◆ **About this task**: The lines below, from the first through the one containing "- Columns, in", are to be given again exactly, with pictures left out and nothing added.

====

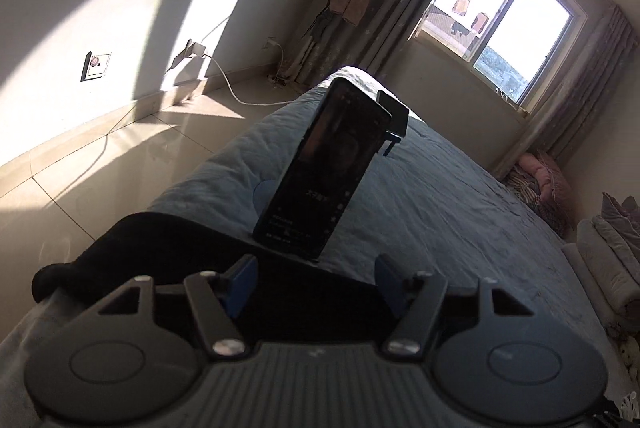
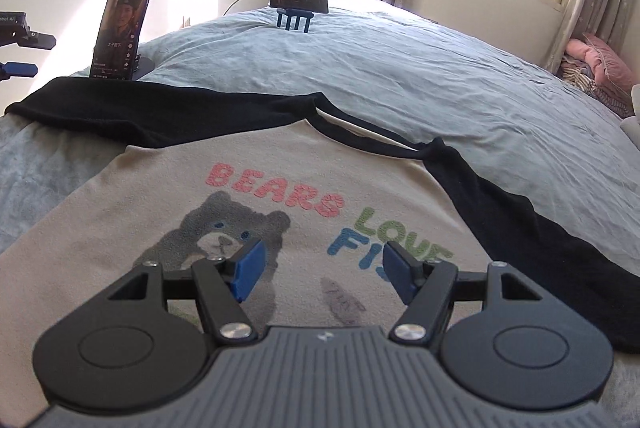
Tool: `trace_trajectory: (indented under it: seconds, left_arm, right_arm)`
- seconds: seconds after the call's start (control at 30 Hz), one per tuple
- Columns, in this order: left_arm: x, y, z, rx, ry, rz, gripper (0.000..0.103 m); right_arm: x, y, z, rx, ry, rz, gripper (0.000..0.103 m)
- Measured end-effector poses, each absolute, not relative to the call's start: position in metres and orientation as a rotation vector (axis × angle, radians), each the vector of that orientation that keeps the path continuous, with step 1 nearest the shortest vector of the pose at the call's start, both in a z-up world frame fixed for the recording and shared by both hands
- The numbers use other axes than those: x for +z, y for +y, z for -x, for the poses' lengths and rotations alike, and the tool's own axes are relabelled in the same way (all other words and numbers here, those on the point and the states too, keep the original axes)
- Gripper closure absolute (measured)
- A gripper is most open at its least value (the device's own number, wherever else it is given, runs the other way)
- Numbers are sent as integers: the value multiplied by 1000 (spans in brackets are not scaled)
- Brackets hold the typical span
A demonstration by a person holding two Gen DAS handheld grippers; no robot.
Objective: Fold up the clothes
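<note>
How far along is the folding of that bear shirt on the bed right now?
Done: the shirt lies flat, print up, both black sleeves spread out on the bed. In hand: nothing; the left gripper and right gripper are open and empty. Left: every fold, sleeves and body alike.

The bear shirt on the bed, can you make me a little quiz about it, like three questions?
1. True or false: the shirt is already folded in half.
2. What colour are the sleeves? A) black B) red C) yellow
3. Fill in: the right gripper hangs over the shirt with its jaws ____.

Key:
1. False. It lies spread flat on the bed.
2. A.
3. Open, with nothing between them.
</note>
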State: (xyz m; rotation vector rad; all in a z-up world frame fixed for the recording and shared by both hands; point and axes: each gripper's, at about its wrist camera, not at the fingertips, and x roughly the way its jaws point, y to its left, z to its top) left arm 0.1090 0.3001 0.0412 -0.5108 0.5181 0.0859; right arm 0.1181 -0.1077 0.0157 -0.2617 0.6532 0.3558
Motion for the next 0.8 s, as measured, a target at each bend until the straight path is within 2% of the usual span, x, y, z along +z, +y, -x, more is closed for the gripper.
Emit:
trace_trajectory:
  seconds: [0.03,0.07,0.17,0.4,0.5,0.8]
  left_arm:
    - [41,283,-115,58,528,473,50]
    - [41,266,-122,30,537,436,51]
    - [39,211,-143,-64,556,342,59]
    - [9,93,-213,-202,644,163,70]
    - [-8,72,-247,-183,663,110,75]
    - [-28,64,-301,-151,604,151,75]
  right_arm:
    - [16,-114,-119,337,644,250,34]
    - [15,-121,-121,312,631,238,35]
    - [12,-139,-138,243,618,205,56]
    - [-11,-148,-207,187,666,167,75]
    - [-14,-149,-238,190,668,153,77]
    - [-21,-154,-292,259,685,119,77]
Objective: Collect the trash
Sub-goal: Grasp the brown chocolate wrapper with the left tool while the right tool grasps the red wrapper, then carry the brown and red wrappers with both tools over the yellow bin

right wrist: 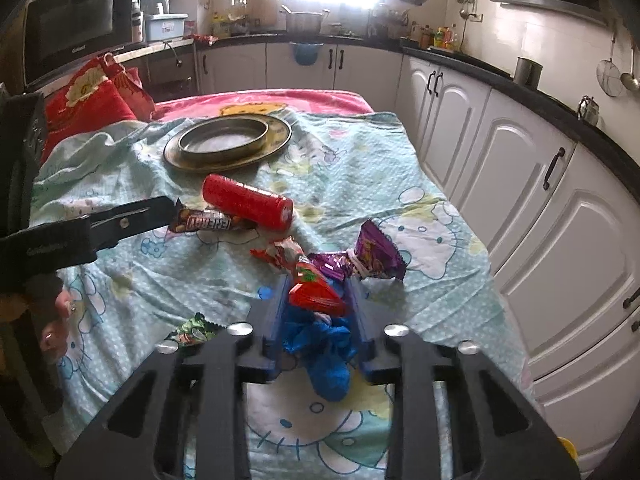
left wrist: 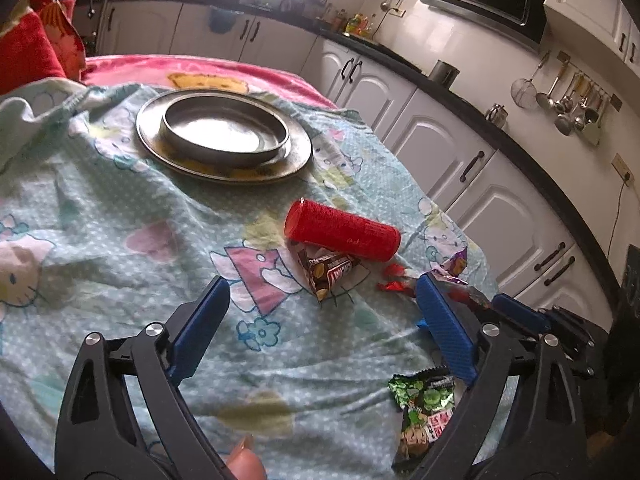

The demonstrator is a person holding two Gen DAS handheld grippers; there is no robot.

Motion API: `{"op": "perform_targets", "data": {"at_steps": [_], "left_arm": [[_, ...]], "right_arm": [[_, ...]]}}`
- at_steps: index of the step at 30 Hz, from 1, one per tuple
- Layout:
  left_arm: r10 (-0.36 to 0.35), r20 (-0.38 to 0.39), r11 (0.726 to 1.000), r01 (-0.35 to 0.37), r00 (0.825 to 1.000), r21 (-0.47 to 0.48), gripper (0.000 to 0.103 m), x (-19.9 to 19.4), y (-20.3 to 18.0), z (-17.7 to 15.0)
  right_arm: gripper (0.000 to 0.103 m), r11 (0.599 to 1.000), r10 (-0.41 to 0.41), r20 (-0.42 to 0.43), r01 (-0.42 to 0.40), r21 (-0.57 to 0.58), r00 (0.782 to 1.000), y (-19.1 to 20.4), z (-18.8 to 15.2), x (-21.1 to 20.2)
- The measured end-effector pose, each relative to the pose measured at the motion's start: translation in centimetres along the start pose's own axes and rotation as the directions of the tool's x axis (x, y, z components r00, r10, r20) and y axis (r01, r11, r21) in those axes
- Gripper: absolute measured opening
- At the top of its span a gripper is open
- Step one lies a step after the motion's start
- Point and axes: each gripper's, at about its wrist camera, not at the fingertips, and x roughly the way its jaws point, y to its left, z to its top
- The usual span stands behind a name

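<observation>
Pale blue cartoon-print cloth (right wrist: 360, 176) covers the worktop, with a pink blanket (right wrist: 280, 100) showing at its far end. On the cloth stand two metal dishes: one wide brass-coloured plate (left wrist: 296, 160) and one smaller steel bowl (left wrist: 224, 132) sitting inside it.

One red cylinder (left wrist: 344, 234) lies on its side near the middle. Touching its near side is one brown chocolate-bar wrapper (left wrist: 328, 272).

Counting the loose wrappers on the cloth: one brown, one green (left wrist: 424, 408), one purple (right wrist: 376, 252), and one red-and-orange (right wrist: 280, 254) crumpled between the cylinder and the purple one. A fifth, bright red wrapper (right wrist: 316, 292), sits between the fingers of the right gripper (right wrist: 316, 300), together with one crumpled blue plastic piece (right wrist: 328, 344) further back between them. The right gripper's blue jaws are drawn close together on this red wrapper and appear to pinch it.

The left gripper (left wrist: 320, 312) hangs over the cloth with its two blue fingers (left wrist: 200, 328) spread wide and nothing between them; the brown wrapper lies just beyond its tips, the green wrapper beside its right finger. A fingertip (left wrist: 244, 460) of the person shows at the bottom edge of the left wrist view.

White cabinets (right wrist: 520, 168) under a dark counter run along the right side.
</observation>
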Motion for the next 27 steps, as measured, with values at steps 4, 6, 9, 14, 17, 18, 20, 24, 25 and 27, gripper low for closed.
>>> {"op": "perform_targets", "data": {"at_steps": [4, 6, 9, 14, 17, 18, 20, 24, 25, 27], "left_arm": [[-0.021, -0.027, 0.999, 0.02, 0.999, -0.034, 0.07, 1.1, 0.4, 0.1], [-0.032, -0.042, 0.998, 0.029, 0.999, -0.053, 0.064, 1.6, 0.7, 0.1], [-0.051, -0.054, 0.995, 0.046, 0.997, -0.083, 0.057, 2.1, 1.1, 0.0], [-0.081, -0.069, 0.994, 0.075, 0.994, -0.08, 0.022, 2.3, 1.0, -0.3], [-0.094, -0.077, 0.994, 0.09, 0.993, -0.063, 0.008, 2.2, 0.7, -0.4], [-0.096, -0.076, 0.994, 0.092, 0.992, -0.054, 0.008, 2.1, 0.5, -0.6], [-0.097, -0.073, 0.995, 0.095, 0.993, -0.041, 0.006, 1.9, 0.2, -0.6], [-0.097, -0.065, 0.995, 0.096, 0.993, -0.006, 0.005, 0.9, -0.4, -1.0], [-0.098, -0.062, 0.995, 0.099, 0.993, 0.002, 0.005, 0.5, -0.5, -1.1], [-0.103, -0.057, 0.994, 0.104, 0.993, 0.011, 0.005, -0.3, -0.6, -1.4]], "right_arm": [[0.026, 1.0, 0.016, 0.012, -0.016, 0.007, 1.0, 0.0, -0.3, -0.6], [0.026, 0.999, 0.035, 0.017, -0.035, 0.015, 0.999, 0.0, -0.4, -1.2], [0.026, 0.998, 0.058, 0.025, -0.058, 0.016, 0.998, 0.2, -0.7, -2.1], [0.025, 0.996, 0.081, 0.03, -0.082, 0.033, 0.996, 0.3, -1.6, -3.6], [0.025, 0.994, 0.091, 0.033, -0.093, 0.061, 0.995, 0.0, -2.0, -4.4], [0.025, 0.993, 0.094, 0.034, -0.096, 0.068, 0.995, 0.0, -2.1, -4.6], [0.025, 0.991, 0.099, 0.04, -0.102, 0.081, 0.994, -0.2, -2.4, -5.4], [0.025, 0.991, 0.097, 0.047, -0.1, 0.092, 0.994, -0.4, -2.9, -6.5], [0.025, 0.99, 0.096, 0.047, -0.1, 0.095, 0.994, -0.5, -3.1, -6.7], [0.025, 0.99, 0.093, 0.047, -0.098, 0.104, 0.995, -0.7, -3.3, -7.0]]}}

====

◆ **Response area**:
Tool: `trace_trajectory: (indented under it: seconds, left_arm, right_arm)`
- seconds: seconds after the call's start (control at 30 Hz), one per tuple
- Columns, in this order: left_arm: x, y, z, rx, ry, rz, gripper (0.000..0.103 m); right_arm: x, y, z, rx, ry, rz, gripper (0.000..0.103 m)

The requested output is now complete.